Novartis AG VP, Head of Supply Chain, Philippe Francois, expressed that timing matters most: on time and the right time. Simple processes which are reliable, and understanding how the patient uses the drug, are both important. He says there is an opportunity in the market to think of ways that the supply chain, especially in developing countries, can become more agile.

Moderator Frédérique Santerre, Merck Global Head, Access to Health and Group Communications challenged the panel to question their assumptions and explore collaboration possibilities.

Outcome: A Global Opportunity to Collaborate

The outcome of this panel discussion – essentially a high-level brainstorming session on solutions – was inevitably more questions. Sometimes responses seem to compete with each other but overall, the idea is to move away from competition towards “coop-itition” as a way to solve global issues.

So, where can we expect collaboration in an interdisciplinary and resilient supply chain?

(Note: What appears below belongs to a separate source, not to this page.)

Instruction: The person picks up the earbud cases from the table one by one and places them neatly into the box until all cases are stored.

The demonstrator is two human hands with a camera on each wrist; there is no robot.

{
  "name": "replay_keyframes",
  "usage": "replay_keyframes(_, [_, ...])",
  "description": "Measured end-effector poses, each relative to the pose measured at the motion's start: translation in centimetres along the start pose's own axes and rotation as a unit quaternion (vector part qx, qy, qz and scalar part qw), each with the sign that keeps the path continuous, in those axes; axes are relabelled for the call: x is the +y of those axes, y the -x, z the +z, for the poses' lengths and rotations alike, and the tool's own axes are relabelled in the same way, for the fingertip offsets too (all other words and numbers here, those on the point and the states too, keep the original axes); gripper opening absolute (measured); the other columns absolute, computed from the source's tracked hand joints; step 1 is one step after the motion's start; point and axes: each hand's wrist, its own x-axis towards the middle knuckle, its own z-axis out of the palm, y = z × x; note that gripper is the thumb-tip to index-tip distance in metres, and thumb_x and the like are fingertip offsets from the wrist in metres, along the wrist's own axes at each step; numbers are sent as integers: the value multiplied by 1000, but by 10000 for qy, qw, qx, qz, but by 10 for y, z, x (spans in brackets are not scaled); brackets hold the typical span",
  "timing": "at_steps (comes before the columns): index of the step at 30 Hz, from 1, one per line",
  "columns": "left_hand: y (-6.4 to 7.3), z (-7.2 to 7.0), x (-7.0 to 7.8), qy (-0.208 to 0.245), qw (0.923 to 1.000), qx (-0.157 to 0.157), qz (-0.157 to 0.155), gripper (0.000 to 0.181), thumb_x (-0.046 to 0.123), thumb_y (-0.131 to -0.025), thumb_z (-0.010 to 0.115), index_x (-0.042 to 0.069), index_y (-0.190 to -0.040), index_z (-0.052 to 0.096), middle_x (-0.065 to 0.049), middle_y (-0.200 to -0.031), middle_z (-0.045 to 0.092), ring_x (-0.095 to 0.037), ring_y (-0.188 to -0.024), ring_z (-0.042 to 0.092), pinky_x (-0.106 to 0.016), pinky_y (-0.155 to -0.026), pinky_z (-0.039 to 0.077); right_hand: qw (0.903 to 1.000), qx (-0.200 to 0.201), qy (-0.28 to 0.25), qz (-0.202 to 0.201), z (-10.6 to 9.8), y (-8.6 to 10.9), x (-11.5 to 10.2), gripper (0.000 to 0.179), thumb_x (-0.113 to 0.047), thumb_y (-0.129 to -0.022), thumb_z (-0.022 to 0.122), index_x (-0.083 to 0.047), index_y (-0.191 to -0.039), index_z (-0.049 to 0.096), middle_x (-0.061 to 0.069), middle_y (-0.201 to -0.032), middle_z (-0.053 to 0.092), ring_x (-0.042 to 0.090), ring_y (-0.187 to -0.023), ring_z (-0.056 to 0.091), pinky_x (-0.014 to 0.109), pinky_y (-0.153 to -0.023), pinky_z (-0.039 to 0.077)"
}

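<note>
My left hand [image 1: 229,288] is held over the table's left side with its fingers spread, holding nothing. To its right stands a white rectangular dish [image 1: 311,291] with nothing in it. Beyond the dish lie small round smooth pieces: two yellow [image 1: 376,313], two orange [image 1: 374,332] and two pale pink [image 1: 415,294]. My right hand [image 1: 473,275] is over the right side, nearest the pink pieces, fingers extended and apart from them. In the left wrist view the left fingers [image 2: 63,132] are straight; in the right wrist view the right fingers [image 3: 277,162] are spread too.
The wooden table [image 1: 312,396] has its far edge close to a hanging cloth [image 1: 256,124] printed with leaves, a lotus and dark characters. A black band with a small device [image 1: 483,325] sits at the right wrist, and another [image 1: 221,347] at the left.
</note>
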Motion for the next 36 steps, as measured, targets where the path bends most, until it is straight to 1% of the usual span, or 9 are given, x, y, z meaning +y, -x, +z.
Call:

  • The WHO says stakeholders can help but a new system needs to be built, referencing new business models where pricing doesn’t hit extremes.
  • The Minister of Health recommends connecting the private sector, minister of finance and pharmacists. He wants a synergistic economy that scales and politicians who actively listen.
  • But Ellis says we need to make the supply chain more effective before bringing in the private sector. He says changing from a 3-month to a 1-month supply stock would improve flow, if uncertainty in demand could be sorted out. He considers this a better, more efficient practice with less risk of spoilage, expiration, and waste. He also says there is a 12% carrying cost for heat, trucks, and light which must be factored in.
  • The Novartis representative says channels are the most important: create the same pipelines for everyone.

How do we get the discussion on the table and share information across industry regarding training, bench marks and capabilities?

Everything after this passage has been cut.